For 99% of the projects I take on, a domain is already part of the equation. However I’ve been called on to provide advice when choosing a domain name so I thought I’d put these rules down so you don’t mess up right from the start. And the hyphen in my domain name is perfectly fine!…
1) Brainstorm Your Top Five Keywords
It’s important to think about your main keywords and your future business plans. If you plan on discontinuing a product or service then don’t put this in your domain name or you’ll still be getting requests for this service 5+ years down the line. Once you have this list, you can start to pair them or add prefixes & suffixes to create good domain ideas.

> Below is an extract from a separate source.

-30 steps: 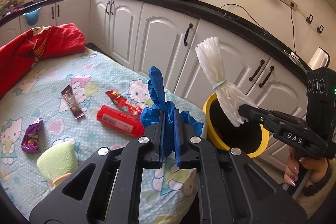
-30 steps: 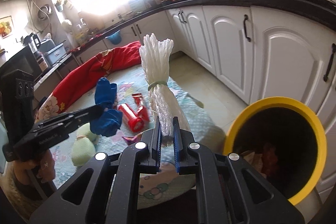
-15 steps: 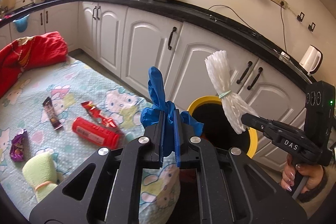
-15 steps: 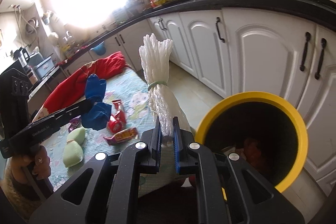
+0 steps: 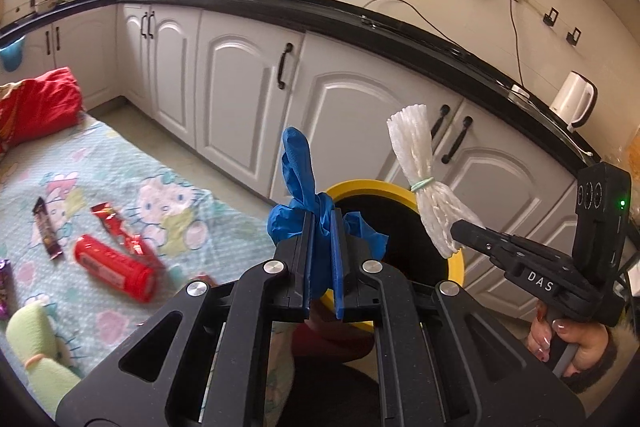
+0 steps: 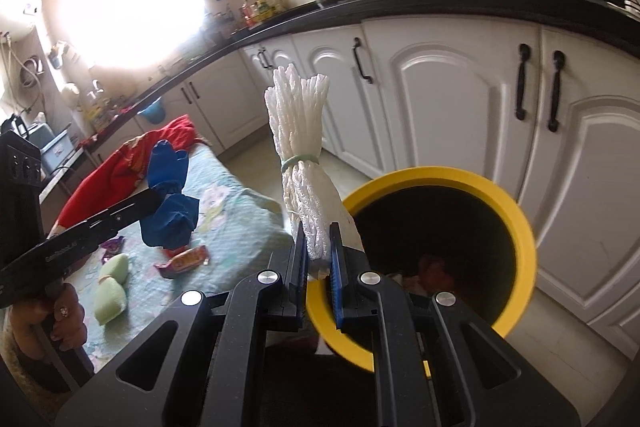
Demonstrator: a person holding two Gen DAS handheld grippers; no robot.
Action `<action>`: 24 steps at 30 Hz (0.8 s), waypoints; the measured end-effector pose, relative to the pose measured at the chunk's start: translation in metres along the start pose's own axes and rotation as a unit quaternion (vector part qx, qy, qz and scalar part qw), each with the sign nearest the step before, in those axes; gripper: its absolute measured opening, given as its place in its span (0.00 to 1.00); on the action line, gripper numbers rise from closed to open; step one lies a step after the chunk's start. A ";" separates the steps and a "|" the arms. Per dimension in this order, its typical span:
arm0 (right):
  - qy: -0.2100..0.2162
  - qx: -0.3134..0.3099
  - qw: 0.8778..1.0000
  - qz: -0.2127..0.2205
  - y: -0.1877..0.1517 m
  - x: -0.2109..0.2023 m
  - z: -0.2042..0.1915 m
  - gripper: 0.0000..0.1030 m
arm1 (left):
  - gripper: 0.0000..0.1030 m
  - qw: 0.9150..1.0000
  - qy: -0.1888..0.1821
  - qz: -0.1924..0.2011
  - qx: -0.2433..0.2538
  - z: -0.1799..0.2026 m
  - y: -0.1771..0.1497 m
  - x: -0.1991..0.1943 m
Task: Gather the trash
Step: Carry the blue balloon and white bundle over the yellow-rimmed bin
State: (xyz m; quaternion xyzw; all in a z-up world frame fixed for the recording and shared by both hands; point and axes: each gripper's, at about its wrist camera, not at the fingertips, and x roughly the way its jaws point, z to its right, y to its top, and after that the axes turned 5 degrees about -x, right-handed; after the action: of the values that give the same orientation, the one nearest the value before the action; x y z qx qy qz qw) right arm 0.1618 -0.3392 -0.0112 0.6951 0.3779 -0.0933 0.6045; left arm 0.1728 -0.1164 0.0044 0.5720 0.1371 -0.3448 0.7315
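Note:
My left gripper (image 5: 323,223) is shut on a crumpled blue glove (image 5: 298,167), held just in front of the yellow-rimmed bin (image 5: 368,185). My right gripper (image 6: 318,233) is shut on a white foam net bundle (image 6: 298,131) tied with a green band, at the near left rim of the same bin (image 6: 516,211). In the left wrist view the right gripper (image 5: 456,227) holds that bundle (image 5: 416,155) over the bin's right side. The right wrist view shows the left gripper (image 6: 154,193) with the glove (image 6: 170,203) over the bed. Some trash lies dark inside the bin.
A bed with a cartoon-print sheet (image 5: 132,171) carries a red tube (image 5: 114,267), red wrapper (image 5: 108,217), brown bar wrapper (image 5: 46,231), purple wrapper (image 5: 3,287), green foam bundle (image 5: 32,339) and red cloth (image 5: 36,99). White cabinets (image 5: 240,87) and a black counter stand behind the bin.
Both grippers have swung right from the bed toward the bin, each still holding its item. The bin now sits larger and closer under both of them.

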 end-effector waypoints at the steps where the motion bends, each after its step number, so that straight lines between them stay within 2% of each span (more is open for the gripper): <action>1: -0.005 0.002 1.000 0.001 -0.001 -0.001 0.003 0.09 | 0.04 1.000 -0.002 0.000 0.002 0.003 0.000 0.002; 9: -0.040 0.019 0.999 0.007 -0.009 -0.010 0.027 0.09 | 0.04 1.000 -0.012 -0.004 0.018 0.023 0.000 0.020; 24: -0.081 0.045 0.996 0.005 -0.021 -0.011 0.064 0.09 | 0.04 0.998 -0.024 -0.025 0.043 0.054 -0.009 0.056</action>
State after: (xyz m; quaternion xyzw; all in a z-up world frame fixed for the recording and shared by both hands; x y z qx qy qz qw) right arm 0.1621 -0.4023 -0.0371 0.7135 0.3200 -0.1631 0.6016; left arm 0.1968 -0.1876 -0.0194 0.5906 0.1187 -0.3822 0.7007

2) Stick to .com and .co.uk
It’s perfectly acceptable to use .net and .info for traffic but I’ve seen it a lot easier to rank higher with .com and .co.uk domain names. People still assume that .com and .co.uk is the only type of domain out there so don’t make the mistake of locking traffic to these folks. Remember you can’t use .org if you’re a profitable website as .org is none profit only.
3) No More than 3 Syllables Long
Keep it short, sweet and easy to roll off the tongue. Long domain names don’t rank well in Google either.

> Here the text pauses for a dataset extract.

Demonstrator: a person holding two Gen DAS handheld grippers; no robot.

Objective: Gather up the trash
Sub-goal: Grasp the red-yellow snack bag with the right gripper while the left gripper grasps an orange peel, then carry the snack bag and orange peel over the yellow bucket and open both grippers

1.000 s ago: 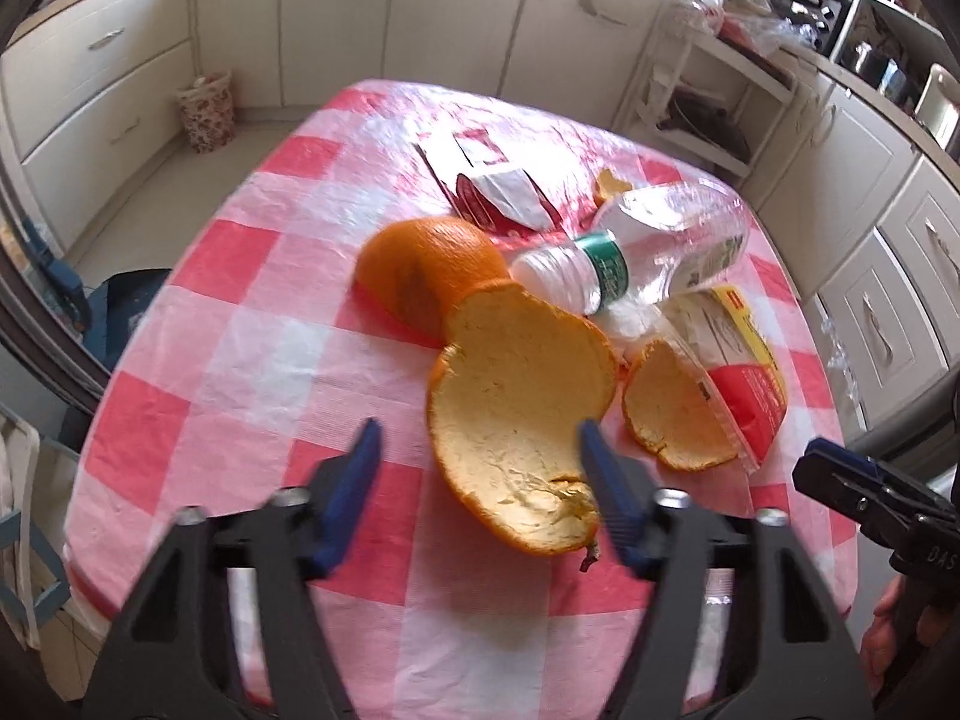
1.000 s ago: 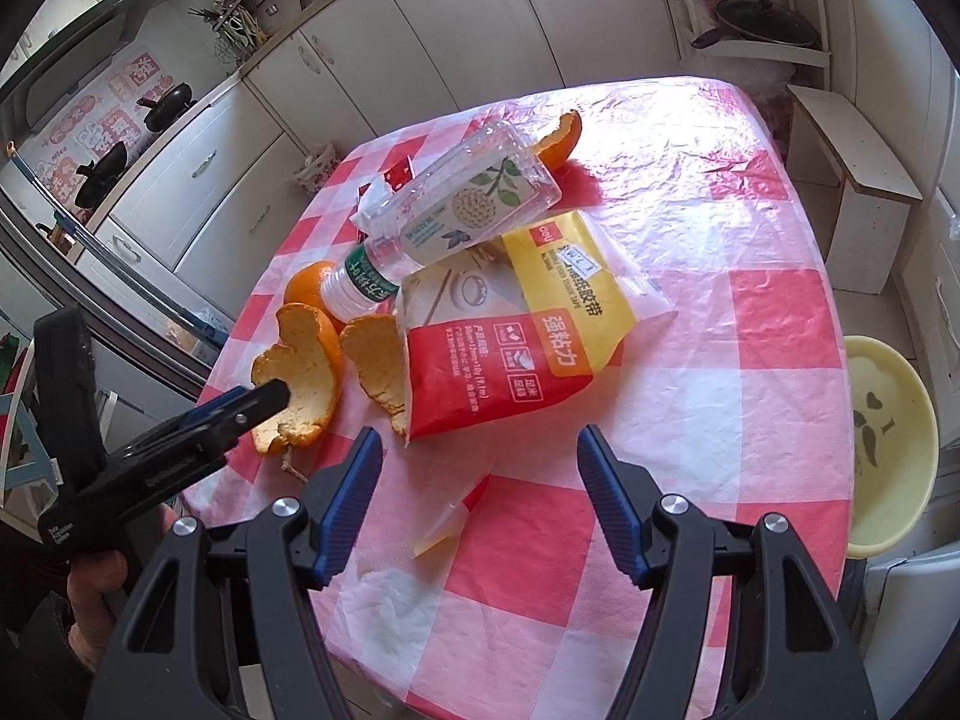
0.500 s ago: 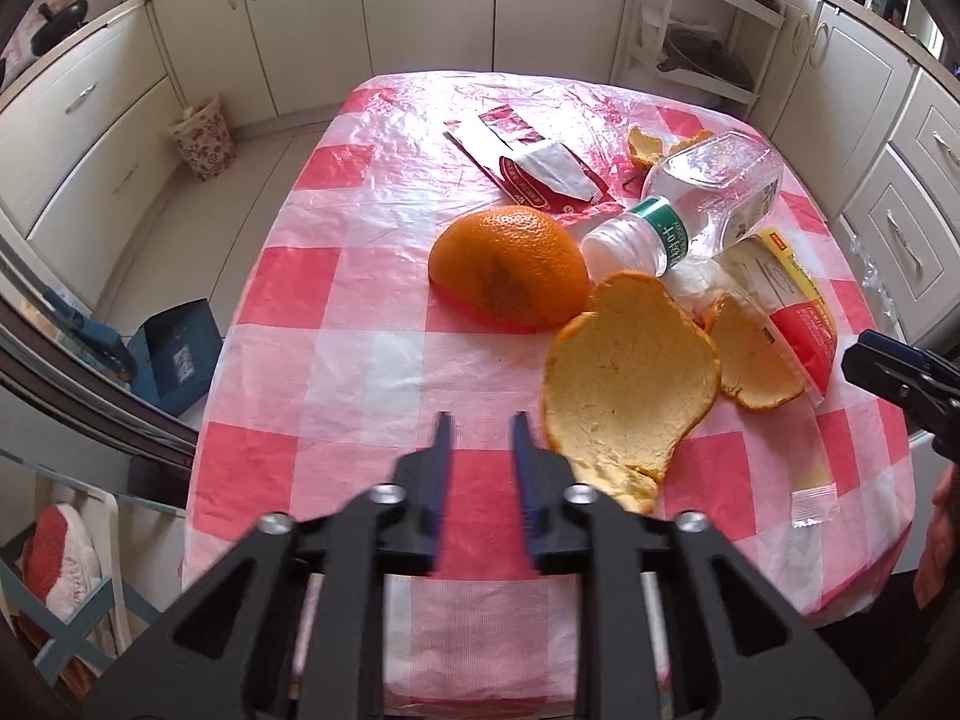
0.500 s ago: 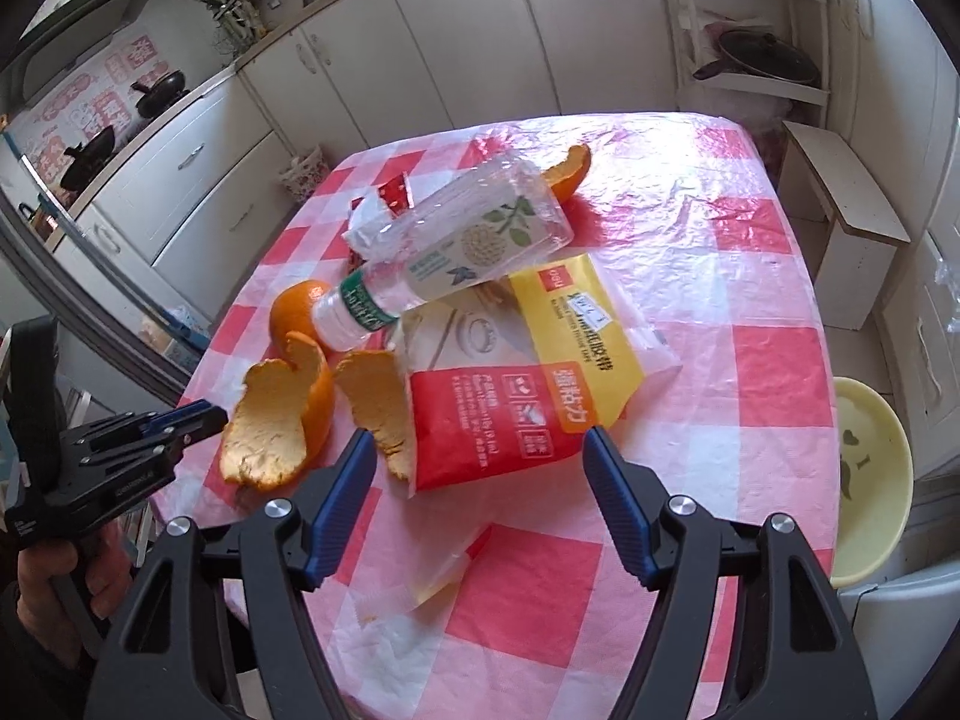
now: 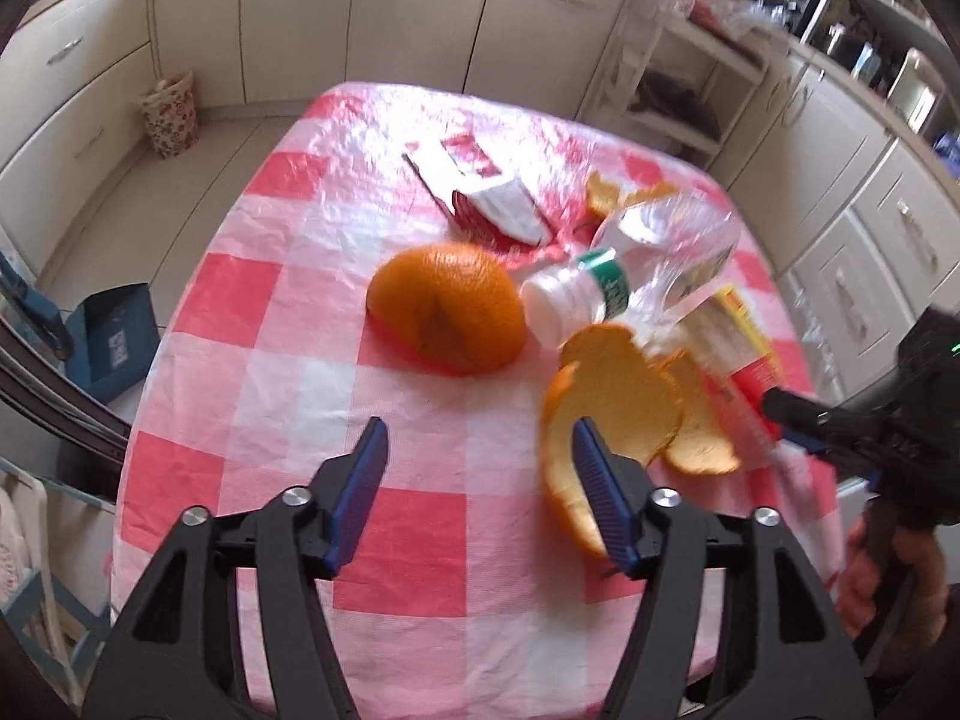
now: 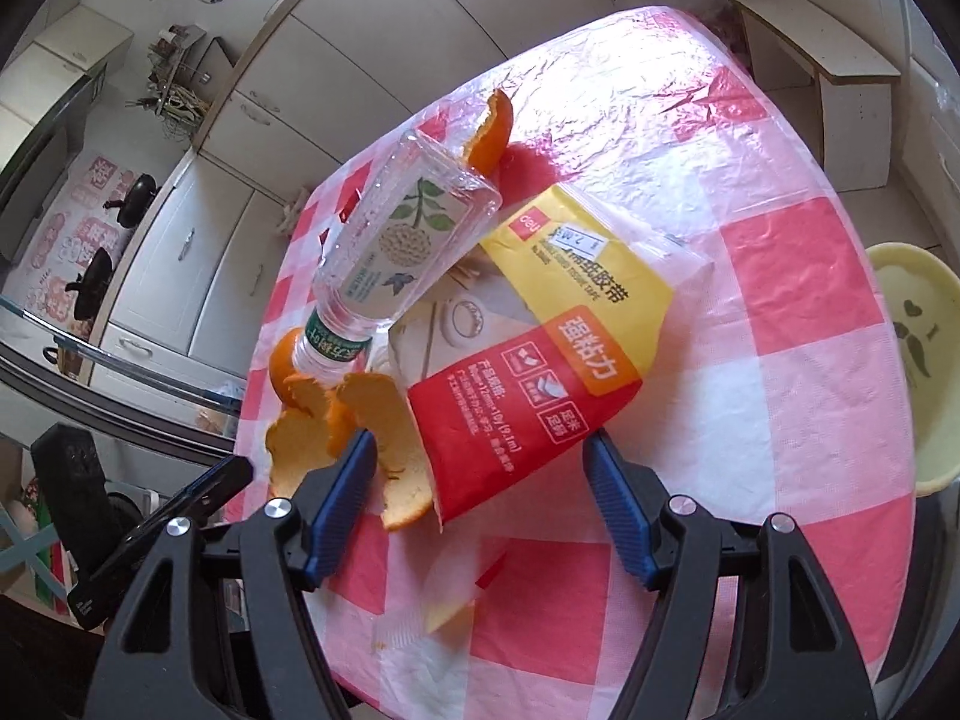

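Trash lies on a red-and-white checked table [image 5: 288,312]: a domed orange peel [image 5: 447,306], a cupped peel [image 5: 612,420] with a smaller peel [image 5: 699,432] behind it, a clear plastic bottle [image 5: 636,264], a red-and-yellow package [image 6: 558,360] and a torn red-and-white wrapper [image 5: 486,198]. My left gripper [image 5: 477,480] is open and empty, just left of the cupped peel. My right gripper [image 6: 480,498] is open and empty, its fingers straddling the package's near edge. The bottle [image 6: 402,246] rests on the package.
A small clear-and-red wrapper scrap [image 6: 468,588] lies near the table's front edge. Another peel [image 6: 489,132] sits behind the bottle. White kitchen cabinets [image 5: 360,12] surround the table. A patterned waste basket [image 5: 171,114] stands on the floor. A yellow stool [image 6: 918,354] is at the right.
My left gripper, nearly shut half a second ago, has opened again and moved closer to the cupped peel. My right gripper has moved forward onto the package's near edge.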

4) Avoid using the money keyword
Don’t keyword stuff your domain and avoid EMD’s (Exact match domains) with regards to keywords. For example, if you want to rank well for “used computers in London” don’t necessarily register “www.usedcomputersinlondon.co.uk”. Before 2008 this used to work a treat. But now, Panda algorithm updates incur penalties on exact match domain on the money keyword.

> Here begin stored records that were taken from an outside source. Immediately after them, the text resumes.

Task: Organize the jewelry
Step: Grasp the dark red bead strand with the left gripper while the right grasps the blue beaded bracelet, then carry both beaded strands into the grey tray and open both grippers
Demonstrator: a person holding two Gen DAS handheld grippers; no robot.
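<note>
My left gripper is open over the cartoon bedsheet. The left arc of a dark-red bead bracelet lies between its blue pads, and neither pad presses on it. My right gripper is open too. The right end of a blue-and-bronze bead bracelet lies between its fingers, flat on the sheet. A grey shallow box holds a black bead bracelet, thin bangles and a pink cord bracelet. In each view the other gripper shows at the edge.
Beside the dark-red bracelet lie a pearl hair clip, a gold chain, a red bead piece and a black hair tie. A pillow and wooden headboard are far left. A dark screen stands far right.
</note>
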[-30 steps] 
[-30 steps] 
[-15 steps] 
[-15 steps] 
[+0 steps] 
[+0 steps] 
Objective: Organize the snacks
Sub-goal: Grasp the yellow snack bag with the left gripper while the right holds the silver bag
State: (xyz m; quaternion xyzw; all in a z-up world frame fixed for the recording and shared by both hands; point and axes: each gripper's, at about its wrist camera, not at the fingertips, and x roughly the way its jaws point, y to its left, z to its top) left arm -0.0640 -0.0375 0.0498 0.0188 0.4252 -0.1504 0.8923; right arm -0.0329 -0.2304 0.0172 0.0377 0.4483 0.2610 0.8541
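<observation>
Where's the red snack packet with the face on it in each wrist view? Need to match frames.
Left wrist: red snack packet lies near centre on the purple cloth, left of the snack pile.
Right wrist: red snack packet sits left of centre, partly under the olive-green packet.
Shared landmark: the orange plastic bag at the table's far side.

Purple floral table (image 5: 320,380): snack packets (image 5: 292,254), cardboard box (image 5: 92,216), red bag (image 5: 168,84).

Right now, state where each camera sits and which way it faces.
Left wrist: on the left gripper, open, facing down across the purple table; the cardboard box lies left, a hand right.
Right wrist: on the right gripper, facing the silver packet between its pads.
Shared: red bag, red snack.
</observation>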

5) Avoid Hyphens If You Can
This always annoyed me. I tried to grab “www.lukesutton.co.uk” but a company already registered it a few years back and just sat on it, charging £500 as a premium domain. I believe in some Countries such as France it’s becoming common amongst start up companies fighting in court to obtain domains that are bought and held to ransom without using it officially. You’ll find a lot of the time you can’t get the domain you want. Stay creative and be original within the law without infringing copyright and you’ll be fine.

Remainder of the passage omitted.